Task statement: Please restate, word for word, the lines below that begin at the one with "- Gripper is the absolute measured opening" and end at the one with "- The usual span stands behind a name". Leave out all other lines.

Source material:
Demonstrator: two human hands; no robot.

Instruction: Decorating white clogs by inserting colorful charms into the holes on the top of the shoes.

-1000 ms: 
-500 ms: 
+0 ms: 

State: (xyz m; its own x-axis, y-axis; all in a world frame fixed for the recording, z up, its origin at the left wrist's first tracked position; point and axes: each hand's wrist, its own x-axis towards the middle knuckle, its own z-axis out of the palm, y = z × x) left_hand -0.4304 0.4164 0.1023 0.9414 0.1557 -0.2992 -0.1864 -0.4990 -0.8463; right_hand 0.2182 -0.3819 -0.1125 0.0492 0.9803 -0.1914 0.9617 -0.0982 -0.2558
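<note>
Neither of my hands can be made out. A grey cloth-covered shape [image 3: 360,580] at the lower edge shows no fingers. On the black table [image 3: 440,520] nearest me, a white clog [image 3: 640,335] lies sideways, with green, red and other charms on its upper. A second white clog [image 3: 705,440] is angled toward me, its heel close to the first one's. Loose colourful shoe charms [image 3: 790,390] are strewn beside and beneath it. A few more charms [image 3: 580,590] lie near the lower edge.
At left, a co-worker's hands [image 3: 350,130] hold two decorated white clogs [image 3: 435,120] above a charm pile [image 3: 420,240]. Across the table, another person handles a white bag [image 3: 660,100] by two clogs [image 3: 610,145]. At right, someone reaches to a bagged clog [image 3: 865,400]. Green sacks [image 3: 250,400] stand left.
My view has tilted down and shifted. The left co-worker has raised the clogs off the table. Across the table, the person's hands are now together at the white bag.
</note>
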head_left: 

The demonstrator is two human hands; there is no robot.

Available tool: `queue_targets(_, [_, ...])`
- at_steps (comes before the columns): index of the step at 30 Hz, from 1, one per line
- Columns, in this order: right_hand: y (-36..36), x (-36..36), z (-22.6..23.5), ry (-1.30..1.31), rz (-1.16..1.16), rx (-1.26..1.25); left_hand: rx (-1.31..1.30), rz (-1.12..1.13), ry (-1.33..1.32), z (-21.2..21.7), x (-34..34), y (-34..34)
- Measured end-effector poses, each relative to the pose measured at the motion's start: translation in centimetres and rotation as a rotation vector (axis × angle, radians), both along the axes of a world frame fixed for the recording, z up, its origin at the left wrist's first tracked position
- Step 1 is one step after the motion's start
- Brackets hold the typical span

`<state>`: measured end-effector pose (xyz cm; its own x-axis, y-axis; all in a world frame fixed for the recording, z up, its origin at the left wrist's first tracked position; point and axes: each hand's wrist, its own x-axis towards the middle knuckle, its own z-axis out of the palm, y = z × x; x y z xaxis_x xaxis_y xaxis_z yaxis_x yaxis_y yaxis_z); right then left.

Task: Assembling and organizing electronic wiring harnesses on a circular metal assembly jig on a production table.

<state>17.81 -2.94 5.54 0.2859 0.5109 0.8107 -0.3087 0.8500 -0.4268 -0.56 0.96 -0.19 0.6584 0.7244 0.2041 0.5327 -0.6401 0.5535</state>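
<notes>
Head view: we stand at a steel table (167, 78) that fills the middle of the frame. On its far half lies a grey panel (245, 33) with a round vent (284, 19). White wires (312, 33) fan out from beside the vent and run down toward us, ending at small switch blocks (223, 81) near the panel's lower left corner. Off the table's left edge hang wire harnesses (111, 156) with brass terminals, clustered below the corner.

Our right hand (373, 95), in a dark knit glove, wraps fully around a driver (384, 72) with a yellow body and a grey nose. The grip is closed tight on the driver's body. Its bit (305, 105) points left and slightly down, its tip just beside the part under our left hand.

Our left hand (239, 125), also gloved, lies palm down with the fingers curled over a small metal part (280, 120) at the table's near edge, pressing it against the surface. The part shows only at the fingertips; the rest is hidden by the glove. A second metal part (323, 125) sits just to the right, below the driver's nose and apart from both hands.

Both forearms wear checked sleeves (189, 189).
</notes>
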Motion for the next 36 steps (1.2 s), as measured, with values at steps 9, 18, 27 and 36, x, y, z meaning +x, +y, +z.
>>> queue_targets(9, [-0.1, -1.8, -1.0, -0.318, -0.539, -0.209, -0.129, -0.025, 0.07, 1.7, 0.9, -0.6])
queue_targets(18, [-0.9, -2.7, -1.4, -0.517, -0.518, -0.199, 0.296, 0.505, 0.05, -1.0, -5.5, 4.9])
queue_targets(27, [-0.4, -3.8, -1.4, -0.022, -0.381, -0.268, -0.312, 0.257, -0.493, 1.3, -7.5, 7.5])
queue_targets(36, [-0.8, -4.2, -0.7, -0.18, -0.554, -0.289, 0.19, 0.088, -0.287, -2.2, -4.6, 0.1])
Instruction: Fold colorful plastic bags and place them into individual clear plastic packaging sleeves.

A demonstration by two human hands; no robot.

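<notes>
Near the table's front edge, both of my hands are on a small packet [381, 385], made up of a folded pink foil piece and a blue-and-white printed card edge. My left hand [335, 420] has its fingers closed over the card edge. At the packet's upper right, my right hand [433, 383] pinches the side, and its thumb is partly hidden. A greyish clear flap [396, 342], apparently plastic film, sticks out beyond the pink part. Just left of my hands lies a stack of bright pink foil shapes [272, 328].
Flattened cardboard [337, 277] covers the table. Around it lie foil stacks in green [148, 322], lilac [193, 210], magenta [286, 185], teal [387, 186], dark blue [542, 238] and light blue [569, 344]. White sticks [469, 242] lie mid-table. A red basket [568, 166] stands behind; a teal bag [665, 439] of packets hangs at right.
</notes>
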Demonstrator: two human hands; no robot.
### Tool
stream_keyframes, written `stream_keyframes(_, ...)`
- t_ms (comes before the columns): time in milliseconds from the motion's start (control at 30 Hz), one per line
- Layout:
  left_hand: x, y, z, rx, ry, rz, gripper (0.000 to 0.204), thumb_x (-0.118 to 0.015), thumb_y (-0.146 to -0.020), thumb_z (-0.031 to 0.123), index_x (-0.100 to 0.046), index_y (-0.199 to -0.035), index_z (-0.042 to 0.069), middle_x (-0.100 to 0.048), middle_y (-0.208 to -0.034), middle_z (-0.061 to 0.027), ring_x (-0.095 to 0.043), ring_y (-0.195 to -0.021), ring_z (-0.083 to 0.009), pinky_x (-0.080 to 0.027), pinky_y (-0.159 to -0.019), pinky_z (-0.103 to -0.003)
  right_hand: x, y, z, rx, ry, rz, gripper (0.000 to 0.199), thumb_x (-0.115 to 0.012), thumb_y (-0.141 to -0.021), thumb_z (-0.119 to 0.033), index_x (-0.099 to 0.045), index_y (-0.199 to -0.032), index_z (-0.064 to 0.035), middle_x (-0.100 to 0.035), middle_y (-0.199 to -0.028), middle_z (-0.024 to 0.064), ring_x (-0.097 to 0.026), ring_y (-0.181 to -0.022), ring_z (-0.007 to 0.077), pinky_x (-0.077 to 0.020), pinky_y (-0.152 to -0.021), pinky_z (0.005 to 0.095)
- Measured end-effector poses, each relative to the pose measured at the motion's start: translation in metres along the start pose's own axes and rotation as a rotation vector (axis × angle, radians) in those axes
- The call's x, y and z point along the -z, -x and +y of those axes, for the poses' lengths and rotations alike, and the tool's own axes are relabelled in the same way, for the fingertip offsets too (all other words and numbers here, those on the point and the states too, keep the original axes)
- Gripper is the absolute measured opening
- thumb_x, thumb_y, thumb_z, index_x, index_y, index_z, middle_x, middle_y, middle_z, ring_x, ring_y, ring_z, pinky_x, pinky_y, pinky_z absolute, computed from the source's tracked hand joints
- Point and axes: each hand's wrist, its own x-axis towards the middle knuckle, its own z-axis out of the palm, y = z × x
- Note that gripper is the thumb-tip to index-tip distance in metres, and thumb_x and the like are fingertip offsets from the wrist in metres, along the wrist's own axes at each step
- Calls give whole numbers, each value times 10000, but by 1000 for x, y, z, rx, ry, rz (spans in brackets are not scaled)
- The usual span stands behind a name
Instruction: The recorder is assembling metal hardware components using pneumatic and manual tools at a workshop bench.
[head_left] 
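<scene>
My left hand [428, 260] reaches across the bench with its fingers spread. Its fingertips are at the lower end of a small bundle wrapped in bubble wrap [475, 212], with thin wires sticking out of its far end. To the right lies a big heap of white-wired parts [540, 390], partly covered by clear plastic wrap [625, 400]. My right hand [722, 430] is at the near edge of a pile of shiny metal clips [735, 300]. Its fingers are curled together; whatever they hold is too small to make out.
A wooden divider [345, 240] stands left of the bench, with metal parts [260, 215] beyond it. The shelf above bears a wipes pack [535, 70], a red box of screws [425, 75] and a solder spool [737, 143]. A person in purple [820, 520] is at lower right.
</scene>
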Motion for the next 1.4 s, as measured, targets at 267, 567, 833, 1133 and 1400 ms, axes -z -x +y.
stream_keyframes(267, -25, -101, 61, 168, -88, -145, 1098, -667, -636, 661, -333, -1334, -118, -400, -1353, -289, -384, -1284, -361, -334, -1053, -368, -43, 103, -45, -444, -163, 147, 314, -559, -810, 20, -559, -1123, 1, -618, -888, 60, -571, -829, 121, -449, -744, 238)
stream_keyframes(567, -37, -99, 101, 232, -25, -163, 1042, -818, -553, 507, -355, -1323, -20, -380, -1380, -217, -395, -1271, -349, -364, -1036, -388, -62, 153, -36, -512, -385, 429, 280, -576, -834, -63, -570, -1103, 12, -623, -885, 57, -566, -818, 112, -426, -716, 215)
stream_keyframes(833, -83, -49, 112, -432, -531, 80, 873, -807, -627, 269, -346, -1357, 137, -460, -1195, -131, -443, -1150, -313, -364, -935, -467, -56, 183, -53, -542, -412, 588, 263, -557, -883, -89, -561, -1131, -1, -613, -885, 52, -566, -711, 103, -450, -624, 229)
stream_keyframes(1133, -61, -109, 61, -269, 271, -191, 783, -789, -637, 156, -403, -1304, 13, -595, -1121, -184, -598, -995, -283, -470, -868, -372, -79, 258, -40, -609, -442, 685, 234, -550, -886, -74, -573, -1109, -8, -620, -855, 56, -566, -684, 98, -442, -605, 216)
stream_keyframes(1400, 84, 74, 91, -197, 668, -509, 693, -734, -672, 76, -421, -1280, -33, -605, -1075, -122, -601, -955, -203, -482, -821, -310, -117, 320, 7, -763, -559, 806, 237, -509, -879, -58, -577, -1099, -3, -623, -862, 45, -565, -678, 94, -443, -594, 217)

Answer for the task:
- Gripper is the absolute measured opening
- thumb_x, thumb_y, thumb_z, index_x, index_y, index_z, middle_x, middle_y, middle_z, ring_x, ring_y, ring_z, pinky_x, pinky_y, pinky_z absolute, computed from the source's tracked hand joints
- Point and axes: each hand's wrist, its own x-axis towards the middle knuckle, its own z-axis out of the palm, y = z × x
- Note that gripper is the thumb-tip to index-tip distance in metres, and thumb_x and the like are fingertip offsets from the wrist in metres, along the wrist's own axes at each step
- Calls give whole numbers, each value times 10000, but by 1000 for x, y, z, rx, ry, rz (spans in brackets are not scaled)
- The usual span stands behind a name

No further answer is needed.